**Exercise goal**
Report each line of the listing below that holds "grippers".

**Data under study**
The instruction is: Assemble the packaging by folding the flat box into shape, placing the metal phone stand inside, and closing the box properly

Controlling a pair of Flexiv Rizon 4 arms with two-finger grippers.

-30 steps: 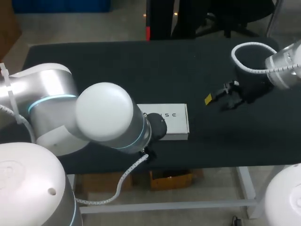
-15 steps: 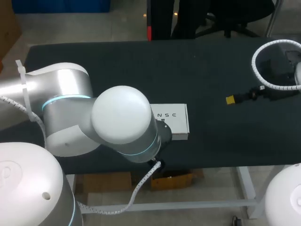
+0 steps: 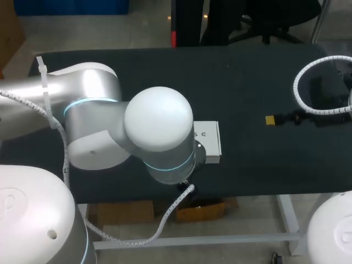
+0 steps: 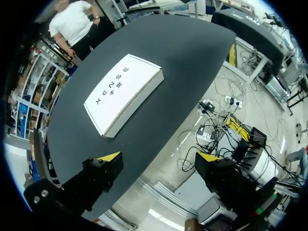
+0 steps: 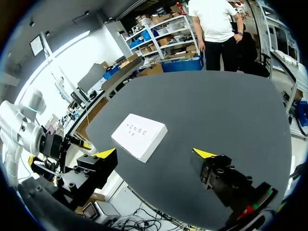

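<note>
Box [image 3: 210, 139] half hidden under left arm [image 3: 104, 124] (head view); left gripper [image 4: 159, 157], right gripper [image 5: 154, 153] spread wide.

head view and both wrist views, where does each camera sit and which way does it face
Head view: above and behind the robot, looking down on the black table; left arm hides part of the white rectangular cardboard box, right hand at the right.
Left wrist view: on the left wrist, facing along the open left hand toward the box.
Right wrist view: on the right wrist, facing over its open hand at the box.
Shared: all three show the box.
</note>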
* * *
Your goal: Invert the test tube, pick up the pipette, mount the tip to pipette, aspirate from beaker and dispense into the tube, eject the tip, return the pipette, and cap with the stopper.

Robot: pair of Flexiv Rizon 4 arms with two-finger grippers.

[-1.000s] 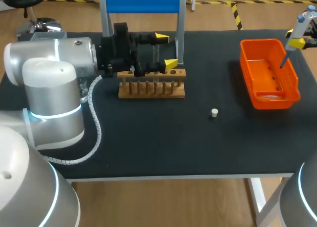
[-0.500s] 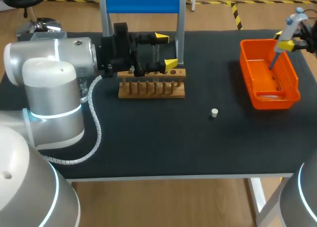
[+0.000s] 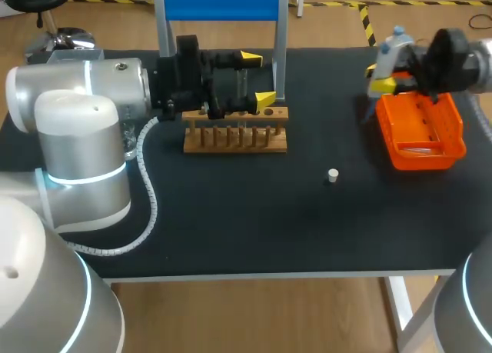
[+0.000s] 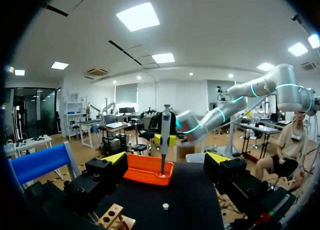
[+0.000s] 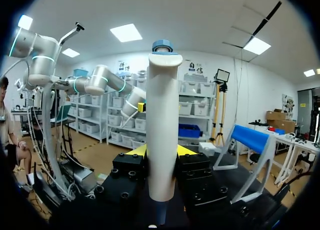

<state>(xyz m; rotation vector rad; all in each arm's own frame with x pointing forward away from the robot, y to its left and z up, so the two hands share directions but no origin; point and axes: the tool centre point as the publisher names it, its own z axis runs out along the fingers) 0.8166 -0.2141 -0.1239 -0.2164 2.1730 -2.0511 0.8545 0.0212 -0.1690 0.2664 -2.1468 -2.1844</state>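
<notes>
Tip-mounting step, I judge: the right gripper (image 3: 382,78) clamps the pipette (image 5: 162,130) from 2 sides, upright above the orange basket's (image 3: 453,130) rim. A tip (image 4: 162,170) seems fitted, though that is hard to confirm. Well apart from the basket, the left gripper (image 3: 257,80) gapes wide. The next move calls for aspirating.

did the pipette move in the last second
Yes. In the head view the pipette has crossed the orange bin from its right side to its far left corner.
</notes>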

**Task answer**
Controlling a pair of Flexiv Rizon 4 arms with two-finger grippers.
Robot: pair of Flexiv Rizon 4 arms with two-finger grippers.

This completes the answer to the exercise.